- **Directions for this task**:
With the images removed, write out every line below exactly.

________________________________________

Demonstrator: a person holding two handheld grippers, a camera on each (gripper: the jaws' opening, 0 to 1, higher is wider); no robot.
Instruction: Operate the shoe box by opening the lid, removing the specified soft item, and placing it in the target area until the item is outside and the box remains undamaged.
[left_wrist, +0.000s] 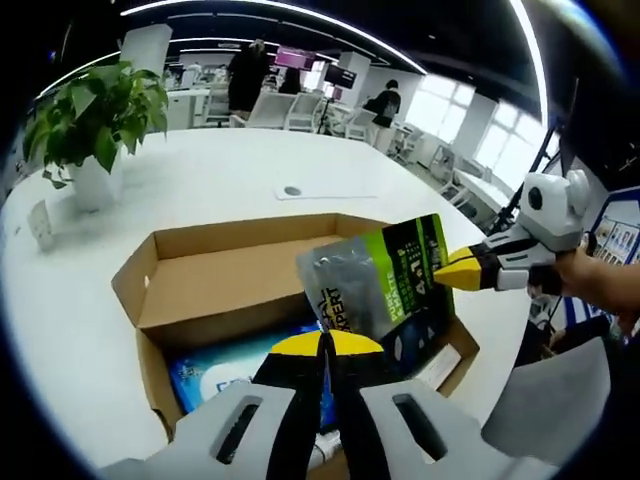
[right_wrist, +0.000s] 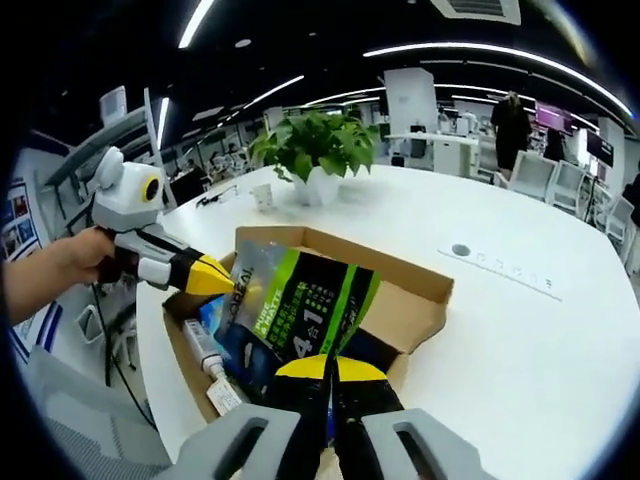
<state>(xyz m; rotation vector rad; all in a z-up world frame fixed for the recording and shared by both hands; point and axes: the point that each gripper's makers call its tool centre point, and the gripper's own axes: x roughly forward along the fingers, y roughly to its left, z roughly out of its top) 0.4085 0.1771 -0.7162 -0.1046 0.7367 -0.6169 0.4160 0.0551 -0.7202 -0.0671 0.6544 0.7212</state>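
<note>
Yellow-tipped right gripper is pinched tight on my soft grey-and-green plastic pouch, up over the open brown cardboard box. Left gripper, at nine o'clock, looks closed, empty. Pouch feels light, floppy; I hold its edge.

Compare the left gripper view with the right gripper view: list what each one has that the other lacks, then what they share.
Left gripper view: the right gripper seen from outside, coming in from the right and pinching the pouch's edge, with the right hand holding it.
Right gripper view: the left gripper coming in from the left at the pouch's top corner, the left hand holding it, and a white tube in the box.
Shared: the grey-green pouch held over the open cardboard box, the potted plant and the white table.
</note>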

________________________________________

- **Answer to the problem**:
Demonstrator: a person holding two handheld grippers, a camera on each (gripper: the jaws' opening, 0 to 1, higher is wider); no robot.
Instruction: Operate the shoe box by opening the lid, removing the specified soft item, and placing it in the target area until the item is outside and the box remains undamaged.
[left_wrist, +0.000s] 
[right_wrist, +0.000s] 
<state>(xyz m; rotation vector rad; all in a z-up world frame fixed for the recording and shared by both hands; point and axes: the point that each gripper's makers call its tool centre point, and the gripper's own axes: x roughly forward along the fingers, y roughly to its left, z roughly out of its top) 0.4085 0.1771 -0.7162 -0.1046 0.7367 -0.6169 0.4160 0.0551 -0.7202 -0.0671 0.6544 0.7212</state>
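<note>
Yellow-tipped right gripper is pinched tight on my soft grey-and-green plastic pouch, up over the open brown cardboard box. Left gripper, at nine o'clock, looks closed, empty. Pouch feels light, floppy; I hold its edge.

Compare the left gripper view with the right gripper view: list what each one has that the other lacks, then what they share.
Left gripper view: the right gripper seen from outside, coming in from the right and pinching the pouch's edge, with the right hand holding it.
Right gripper view: the left gripper coming in from the left at the pouch's top corner, the left hand holding it, and a white tube in the box.
Shared: the grey-green pouch held over the open cardboard box, the potted plant and the white table.
</note>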

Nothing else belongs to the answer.